# Your instructions
Where does the string "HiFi" occur in the entries below? Copy every line where it does.
**********
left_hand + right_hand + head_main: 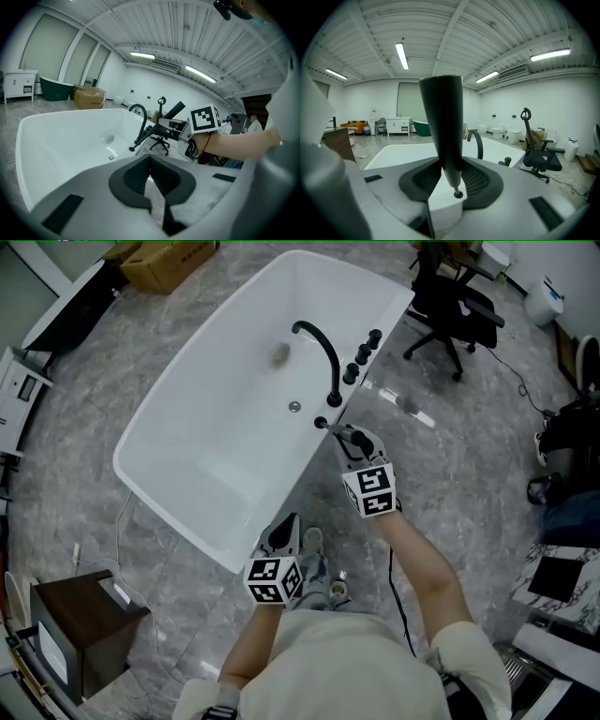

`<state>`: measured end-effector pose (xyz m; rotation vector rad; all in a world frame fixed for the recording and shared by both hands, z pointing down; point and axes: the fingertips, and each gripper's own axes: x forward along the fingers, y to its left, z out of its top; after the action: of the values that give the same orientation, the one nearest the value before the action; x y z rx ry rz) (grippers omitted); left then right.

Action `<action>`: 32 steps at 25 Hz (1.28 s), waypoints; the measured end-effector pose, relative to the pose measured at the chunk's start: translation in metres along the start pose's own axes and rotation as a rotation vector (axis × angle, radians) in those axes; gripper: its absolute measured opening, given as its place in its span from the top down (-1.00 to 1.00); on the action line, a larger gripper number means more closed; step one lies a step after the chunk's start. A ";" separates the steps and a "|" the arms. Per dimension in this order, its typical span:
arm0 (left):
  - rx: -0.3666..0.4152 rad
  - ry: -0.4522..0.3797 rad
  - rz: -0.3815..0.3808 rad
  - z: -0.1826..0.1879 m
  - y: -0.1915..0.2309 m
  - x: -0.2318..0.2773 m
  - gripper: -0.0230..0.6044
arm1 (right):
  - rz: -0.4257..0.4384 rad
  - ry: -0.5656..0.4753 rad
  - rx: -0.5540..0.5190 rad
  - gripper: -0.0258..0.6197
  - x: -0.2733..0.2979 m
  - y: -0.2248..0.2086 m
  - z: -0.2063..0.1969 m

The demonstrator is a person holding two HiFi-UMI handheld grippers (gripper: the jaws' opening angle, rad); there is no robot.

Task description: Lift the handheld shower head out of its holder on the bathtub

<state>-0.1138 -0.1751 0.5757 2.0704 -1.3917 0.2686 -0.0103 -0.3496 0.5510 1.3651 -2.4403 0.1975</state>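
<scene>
The right tool (451, 169) is clamped on the shower head (440, 122), its pads pressing either side of the black tapered handle. The wide end stands up and away from the tool. The narrow end hangs below the pads and ends in a small round fitting. In the head view the right tool (345, 435) is over the near rim of the tub (202, 460), just right of the spout (319, 343). The shower head (330, 427) slants from it down towards the rim. From the left gripper view the shower head (156, 128) is tilted, thin end lowest. That end looks just clear of the rim, though the holder itself is hard to pick out.

The left tool (150, 161) has its pads drawn together with nothing between them. In the head view the left tool (284, 526) is held low by the tub's near corner, well apart from the right one.

Three black knobs (361, 357) sit on the rim beyond the spout. A chair (450, 310) stands on the grey floor (469, 427) past the tub, and a box (169, 263) lies at its far end. A dark cabinet (84, 624) is at lower left.
</scene>
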 end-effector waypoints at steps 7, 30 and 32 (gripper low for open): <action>0.020 -0.026 -0.003 -0.006 -0.028 -0.020 0.86 | 0.005 -0.076 0.004 0.47 -0.054 0.007 0.026; 0.060 -0.083 0.022 -0.044 -0.080 -0.108 0.86 | -0.017 -0.259 0.010 0.47 -0.222 0.052 0.060; 0.065 -0.090 0.025 -0.045 -0.084 -0.115 0.86 | -0.024 -0.271 0.018 0.47 -0.237 0.055 0.059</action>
<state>-0.0800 -0.0398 0.5233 2.1429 -1.4809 0.2360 0.0442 -0.1475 0.4136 1.5150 -2.6423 0.0291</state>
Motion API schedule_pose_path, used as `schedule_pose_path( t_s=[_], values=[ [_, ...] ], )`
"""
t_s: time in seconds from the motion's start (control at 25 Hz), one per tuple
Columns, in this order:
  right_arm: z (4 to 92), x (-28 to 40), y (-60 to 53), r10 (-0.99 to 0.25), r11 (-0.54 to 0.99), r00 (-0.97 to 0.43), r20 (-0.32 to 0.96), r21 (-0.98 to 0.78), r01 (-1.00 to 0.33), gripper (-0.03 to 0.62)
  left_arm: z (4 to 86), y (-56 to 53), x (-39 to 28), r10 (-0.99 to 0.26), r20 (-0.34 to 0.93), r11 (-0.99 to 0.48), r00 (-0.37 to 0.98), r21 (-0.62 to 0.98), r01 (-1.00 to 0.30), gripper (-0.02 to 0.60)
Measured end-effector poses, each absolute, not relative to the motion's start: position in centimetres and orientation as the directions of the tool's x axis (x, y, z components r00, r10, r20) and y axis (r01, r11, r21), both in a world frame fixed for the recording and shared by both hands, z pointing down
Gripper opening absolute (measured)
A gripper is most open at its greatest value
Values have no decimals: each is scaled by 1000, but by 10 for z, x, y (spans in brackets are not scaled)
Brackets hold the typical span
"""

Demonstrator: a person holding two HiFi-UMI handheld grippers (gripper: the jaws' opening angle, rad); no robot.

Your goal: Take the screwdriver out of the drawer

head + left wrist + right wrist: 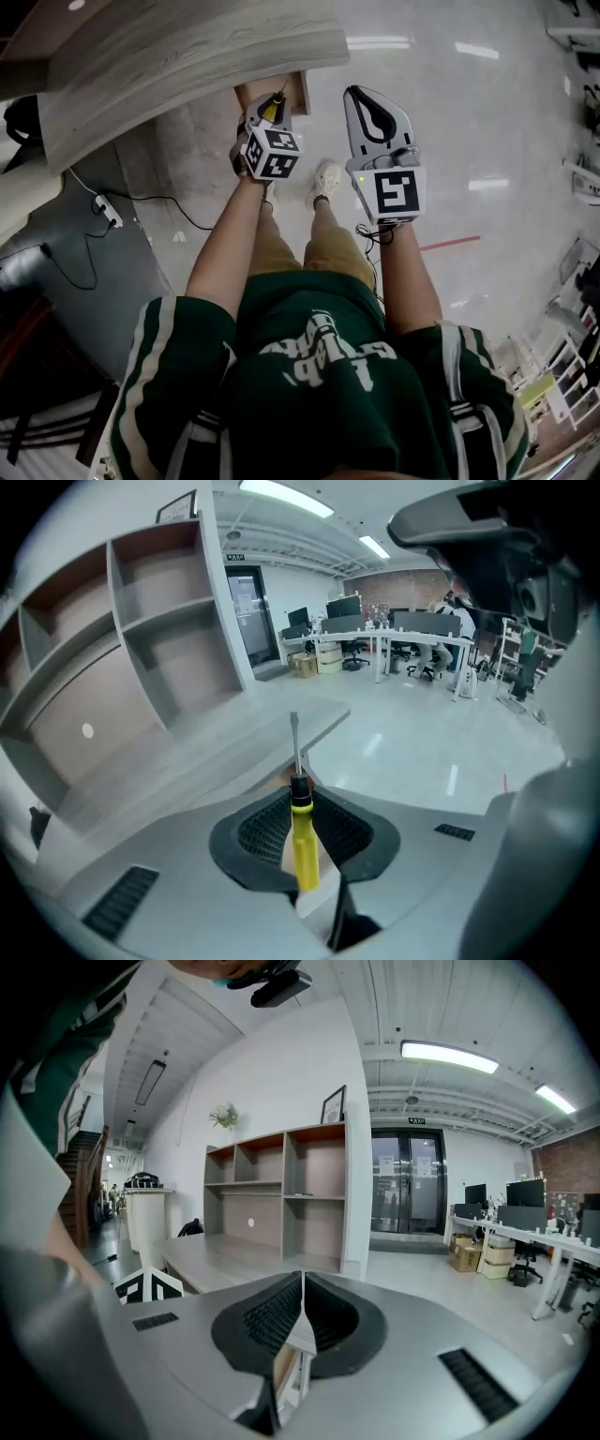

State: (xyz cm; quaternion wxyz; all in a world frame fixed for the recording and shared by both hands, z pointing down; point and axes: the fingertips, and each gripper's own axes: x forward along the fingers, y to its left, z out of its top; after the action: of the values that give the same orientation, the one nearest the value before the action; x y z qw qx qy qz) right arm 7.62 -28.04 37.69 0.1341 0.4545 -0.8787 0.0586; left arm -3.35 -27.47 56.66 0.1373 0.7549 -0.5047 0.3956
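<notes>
Pinched by its yellow handle in the left gripper [298, 799] at mid-frame, the screwdriver [302, 846] is held clear of the drawer [302, 92], so removal is judged essentially done, while the right gripper [302, 1283] is pressed together, empty.

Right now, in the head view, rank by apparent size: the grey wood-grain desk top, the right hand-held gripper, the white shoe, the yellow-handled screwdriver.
1. Grey wood-grain desk top.
2. Right hand-held gripper, though nearness enlarges it.
3. White shoe.
4. Yellow-handled screwdriver, partly hidden.
</notes>
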Motion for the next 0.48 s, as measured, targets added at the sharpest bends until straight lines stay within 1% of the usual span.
schedule_pose_path(
  t_s=[0.24, 0.48],
  values=[
    [305, 60, -279, -789, 598, -578, 210, 48, -800, 35, 496, -276, -48, -704, 688, -404, 176, -185, -896, 84],
    [253, 38, -280, -796, 597, -584, 156, 50, -801, 35, 411, -280, -71, -779, 602, -357, 178, -193, -914, 84]
  ],
)
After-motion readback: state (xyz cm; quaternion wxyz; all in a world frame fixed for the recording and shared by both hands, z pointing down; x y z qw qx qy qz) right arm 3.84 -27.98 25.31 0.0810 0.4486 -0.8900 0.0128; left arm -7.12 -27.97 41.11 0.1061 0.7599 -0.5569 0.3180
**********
# Answer
The demonstrator is a person holding two HiFi-UMI handheld grippers (gripper: the jaws' opening angle, rad); there is no robot.
Demonstrator: a person holding two HiFi-UMI handheld grippers (gripper: the jaws' opening angle, rad); no robot.

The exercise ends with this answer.